Assignment
Reproduce verbatim all of the data given below, but do not carry over the images.

Data for the task Start Marker

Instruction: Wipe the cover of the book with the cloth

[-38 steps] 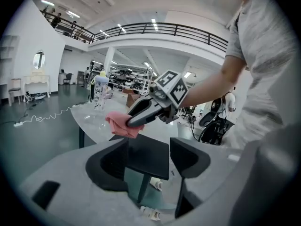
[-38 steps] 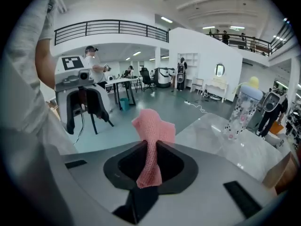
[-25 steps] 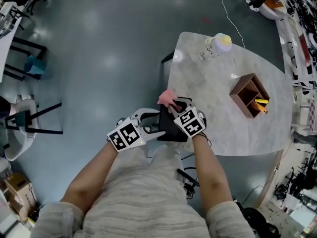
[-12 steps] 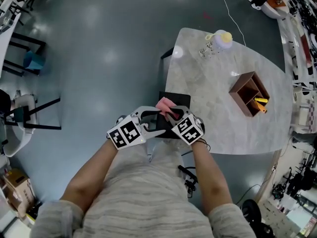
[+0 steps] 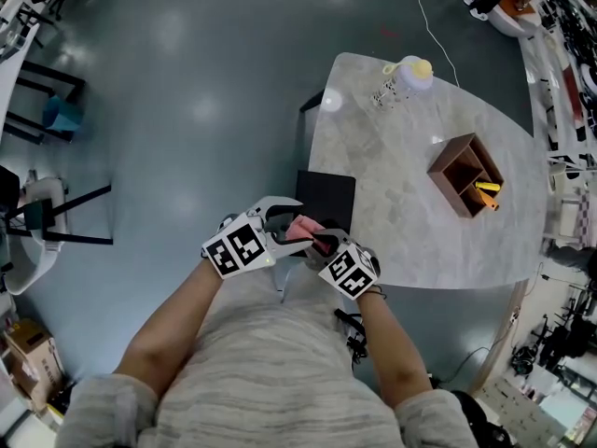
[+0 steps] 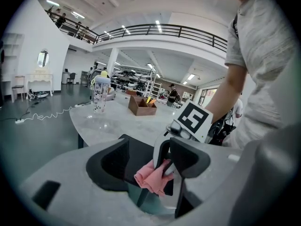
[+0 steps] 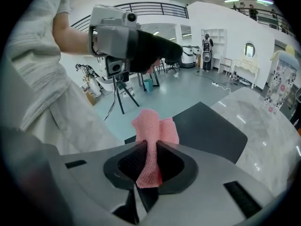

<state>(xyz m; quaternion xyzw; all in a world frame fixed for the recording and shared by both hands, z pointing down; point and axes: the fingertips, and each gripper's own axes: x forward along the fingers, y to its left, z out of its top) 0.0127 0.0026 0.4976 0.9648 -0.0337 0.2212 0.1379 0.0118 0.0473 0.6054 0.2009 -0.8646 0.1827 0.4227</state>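
- Here our right gripper (image 7: pixel 149 150) pinches the cloth (image 7: pixel 155 126) at the near edge of the book (image 5: pixel 326 197).
- Our left gripper (image 6: pixel 141 166) stands spread; we judge wiping under way, unfinished.

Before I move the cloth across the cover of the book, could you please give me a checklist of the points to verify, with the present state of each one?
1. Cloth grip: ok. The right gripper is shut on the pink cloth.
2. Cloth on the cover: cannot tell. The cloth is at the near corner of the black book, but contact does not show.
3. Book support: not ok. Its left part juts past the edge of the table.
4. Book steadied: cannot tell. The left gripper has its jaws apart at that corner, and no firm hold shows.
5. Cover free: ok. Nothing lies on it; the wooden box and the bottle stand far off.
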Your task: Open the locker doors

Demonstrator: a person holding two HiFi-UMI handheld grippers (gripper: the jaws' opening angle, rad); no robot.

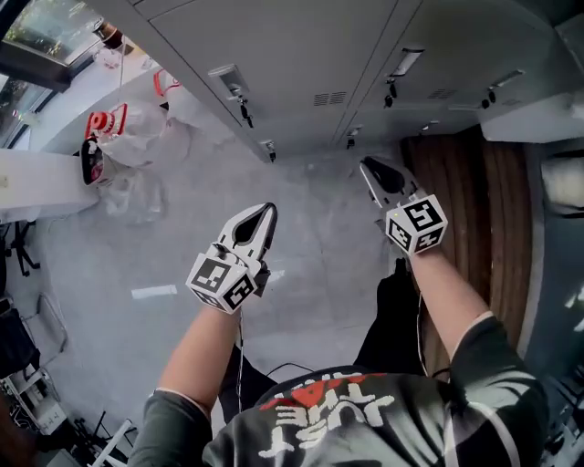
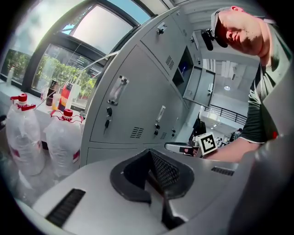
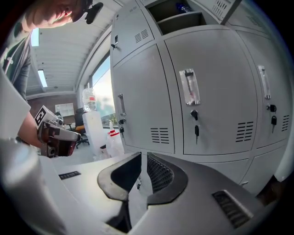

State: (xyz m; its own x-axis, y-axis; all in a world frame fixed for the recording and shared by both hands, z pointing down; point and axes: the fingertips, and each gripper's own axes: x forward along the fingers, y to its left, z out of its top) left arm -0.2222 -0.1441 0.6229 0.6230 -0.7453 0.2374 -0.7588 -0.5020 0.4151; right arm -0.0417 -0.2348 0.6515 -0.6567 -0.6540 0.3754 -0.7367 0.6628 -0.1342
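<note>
A bank of grey lockers runs across the top of the head view, the lower doors closed. Each door has a clear handle and a key hanging in its lock. One upper compartment stands open. My left gripper and right gripper hang over the floor in front of the lockers, apart from every door. The left jaws meet at the tips with nothing between them. Only a thin slit shows between the right jaws, which hold nothing. The left gripper view faces a closed door with a handle.
Two large water bottles with red caps stand left of the lockers, by a white counter under the windows. A wood-panelled wall lies to the right. A swung-out locker door shows further along the row.
</note>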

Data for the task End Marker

Task answer
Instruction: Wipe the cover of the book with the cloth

[-38 steps] 
[-38 steps] 
[-25 steps] 
[-12 steps] 
[+0 steps] 
[+0 steps] 
[+0 steps] 

<state>(xyz m; quaternion xyzw; all in a world frame fixed for the recording and shared by both hands, z pointing down; point and axes: the fingertips, and each gripper's own axes: x forward along the fingers, y to its left, z out of its top) 0.0127 0.0026 0.4976 0.9648 -0.0337 0.2212 0.1379 0.0118 0.0473 0.6054 0.2009 -0.8646 0.1827 0.4227</state>
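- Here our right gripper (image 7: pixel 149 150) pinches the cloth (image 7: pixel 155 126) at the near edge of the book (image 5: pixel 326 197).
- Our left gripper (image 6: pixel 141 166) stands spread; we judge wiping under way, unfinished.

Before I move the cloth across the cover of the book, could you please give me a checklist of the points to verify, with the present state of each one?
1. Cloth grip: ok. The right gripper is shut on the pink cloth.
2. Cloth on the cover: cannot tell. The cloth is at the near corner of the black book, but contact does not show.
3. Book support: not ok. Its left part juts past the edge of the table.
4. Book steadied: cannot tell. The left gripper has its jaws apart at that corner, and no firm hold shows.
5. Cover free: ok. Nothing lies on it; the wooden box and the bottle stand far off.
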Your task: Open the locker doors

Demonstrator: a person holding two HiFi-UMI handheld grippers (gripper: the jaws' opening angle, rad); no robot.


State: (xyz m; its own x-axis, y-axis; all in a world frame fixed for the recording and shared by both hands, z pointing down; point and axes: the fingertips, and each gripper's own axes: x forward along the fingers, y to its left, z out of its top) left arm -0.2222 -0.1441 0.6229 0.6230 -0.7453 0.2374 -0.7588 -0.5020 0.4151; right arm -0.0417 -0.2348 0.6515 -0.6567 -0.6540 0.3754 -0.7367 0.6628 -0.1342
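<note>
A bank of grey lockers runs across the top of the head view, the lower doors closed. Each door has a clear handle and a key hanging in its lock. One upper compartment stands open. My left gripper and right gripper hang over the floor in front of the lockers, apart from every door. The left jaws meet at the tips with nothing between them. Only a thin slit shows between the right jaws, which hold nothing. The left gripper view faces a closed door with a handle.
Two large water bottles with red caps stand left of the lockers, by a white counter under the windows. A wood-panelled wall lies to the right. A swung-out locker door shows further along the row.
</note>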

No more work remains on this exercise.